Saturday, August 17, 2013

Up Close & Personal with Instacom Group Bhd CEO Anne Kung

Up Close & Personal with Instacom Group Bhd CEO Anne Kung

BY CHERYL POO
CHERYLPOO@THESTAR.COM.MY

ANNE Kung has made her career count.

A lawyer who later took on an accounting qualification as well, she paved her way first in a law firm, then corporate recovery in several industries from retail, manufacturing and financial institutions before moving on to business development and finally, into director roles.

This past decade, the Kuching native has made her presence known in the telecoms industry through her role as Instacom Group Bhd chief executive officer (and executive director as of last October).


At first impression, Kung comes across as frank, assertive, matter-of-fact; and from her narrative, a go-getter, resourceful and unapologetic about what she wants, why she wants it and how she will get there.

She makes for an eloquent conversationalist, needing little prompting for elaborate answers. In fact, she arrived at this lunch interview famished but much of her salad is untouched as she regales her 30-year career in the corporates and key lessons from it.

She remembers that people were not surprised when she joined the industry without experience in telecommunication.

“They already knew of my abilities and their respect for me heightened when I secured the necessary contracts,” she says. “And then the public got a pleasant surprise as things started turning around for the better when major contracts rolled in.”

Instacom was founded by a group of experienced civil, mechanical and electrical contractors and was still in its infancy when Kung came on board.

Kung was intrigued that the total solutions company had done some RM3mil in turnover without capital funding.

It had all been done on the executive director’s credit card and at that time, there wasn’t even enough money to pay their 60 staff members.

“For two weeks, I sat with the team, nagged at them, and pulled details on how the business was being run,” Kung says.

She learned that the company had RM6mil worth of work that hadn’t been invoiced.

“They were good at delivery and known in the industry for good work,” Kung says.

She also credits Axiata Group Bhd president and CEO Datuk Seri Jamaludin Ibrahim (formerly group CEO at Maxis Communications Bhd, Instacom’s early client) for his modality in getting the company off the ground with their network rollout through vendor financing in the early days when business was still limping along.

In the first six months, Kung sought funding from the bank based on her relationship with them, offering personal guarantees of up to RM4mil.

The capital intensive industry didn’t allow progress clamps, she says, everything had to be rolled out.

Malaysia Debt Ventures Bhd (MDV) showed its support by giving Kung a RM43mil colateral.

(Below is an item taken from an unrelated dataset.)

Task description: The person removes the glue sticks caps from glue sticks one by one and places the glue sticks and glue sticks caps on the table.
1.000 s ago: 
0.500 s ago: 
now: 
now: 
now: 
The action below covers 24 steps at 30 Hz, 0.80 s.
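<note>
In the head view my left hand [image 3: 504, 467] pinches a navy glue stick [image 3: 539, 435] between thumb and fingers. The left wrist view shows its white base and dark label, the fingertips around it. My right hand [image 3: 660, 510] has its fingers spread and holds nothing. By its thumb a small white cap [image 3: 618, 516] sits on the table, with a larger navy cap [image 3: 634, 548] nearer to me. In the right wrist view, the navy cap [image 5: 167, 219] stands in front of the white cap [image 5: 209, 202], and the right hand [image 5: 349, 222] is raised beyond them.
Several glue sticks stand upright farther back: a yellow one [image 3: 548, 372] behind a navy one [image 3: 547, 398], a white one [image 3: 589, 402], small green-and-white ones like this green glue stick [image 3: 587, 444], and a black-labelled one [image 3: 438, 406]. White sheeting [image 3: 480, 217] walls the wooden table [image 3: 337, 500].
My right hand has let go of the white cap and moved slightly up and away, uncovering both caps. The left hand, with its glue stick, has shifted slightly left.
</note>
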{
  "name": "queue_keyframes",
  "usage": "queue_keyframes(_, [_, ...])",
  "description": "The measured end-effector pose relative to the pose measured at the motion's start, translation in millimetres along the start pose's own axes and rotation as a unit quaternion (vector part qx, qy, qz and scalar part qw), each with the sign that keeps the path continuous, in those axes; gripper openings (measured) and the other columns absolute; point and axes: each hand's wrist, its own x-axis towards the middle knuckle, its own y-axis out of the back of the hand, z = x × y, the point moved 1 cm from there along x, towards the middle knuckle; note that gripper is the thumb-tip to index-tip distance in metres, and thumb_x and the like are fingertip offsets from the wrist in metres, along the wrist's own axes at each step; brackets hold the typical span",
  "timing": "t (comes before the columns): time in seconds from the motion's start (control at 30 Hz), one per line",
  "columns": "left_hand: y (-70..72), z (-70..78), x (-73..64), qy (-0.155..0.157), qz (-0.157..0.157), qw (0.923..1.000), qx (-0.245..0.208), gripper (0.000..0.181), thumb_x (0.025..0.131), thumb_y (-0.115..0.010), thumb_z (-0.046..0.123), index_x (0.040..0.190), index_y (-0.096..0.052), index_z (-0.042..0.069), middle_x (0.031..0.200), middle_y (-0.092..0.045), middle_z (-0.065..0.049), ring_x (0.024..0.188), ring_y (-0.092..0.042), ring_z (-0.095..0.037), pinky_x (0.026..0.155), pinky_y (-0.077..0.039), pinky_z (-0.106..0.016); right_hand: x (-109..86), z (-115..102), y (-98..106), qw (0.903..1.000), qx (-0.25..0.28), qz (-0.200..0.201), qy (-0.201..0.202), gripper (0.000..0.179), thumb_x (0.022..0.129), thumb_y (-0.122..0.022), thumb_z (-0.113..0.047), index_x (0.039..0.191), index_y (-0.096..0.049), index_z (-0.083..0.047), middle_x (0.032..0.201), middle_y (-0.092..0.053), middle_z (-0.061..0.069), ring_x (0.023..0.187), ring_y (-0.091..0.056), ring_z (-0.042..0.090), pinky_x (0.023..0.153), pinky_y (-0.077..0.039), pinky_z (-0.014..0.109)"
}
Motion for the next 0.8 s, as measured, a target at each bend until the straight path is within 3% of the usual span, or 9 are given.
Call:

“They had faith in our ability to do work. They took on receivables and to this day, I can’t thank them enough for giving me that break,” Kung says. “But I was very firm with my team. I said: You must listen to me. If this sum has to last us a month, it has to. It was cash for survival.”

As it happened, they ran out half a year later, and that’s when Kung took it up with the bond market and convinced them to give her RM200mil.

She recalls that people were astounded that such a small company had managed to achieve all that without a single penny into capital.

“All that was because my accounting and legal background allowed me to understand what it took. I talked to rating guys, accountants, I drew up seven-year projections – all of which funding couldn’t have been gotten without. And without funding, the business couldn’t grow.”

“We never put our own money down. It was sheer sweat equity.”

In those difficult years when many companies were going under, Kung came away with a lesson that proved to go a long way: Learn from others’ mistakes.

Over the decade, there have been many interesting aspects to her work in the various sectors especially the friendships with work affiliates.

Her work as business development manager for Encorp Sdn Bhd in the early 1990s quickly comes to mind as she remembers her working relationship with Datuk Seri Effendi Norwawi, who was a member of parliament at that time.

At that time, she was also finance director at then Quality Concrete Sdn Bhd, a major manufacturer of ready-mixed concrete and concrete products in Sarawak.

(At that time, Kung was responsible for putting in place an expansion plan to enable the company to list on the Kuala Lumpur Stock Exchange.)

“Effendi had various investments, so I took on Quality Concrete,” she says.

She was his first CEO, running the business for three years until he became Agriculture Minister and had to relinquish his stakes.

She remembers her former employer as an “incredibly charming, charismatic person who never raised his voice even to the lowliest in hierarchy”.

Then, there were the hard knocks that helped Kung wise up, like the time she was deceived into a recycling business where she lost half a million ringgit.

She says: “I was young, gullible and I put my guarantees on the line. I was shocked that it happened but three months down the line, I felt relieved. Those guys went on to another lady, and then to another and those ladies and I have been friends since.”

It was a costly lesson, and Kung became a better discerner from it.

Finally, she takes a dig at her meal and the conversation lightens. We talk about her children and her need for time-out from work several times a year – with the family, another with just her husband, then with her girlfriends and another just by herself. Work-life balance, she says, has been worked out thanks to the smartphone.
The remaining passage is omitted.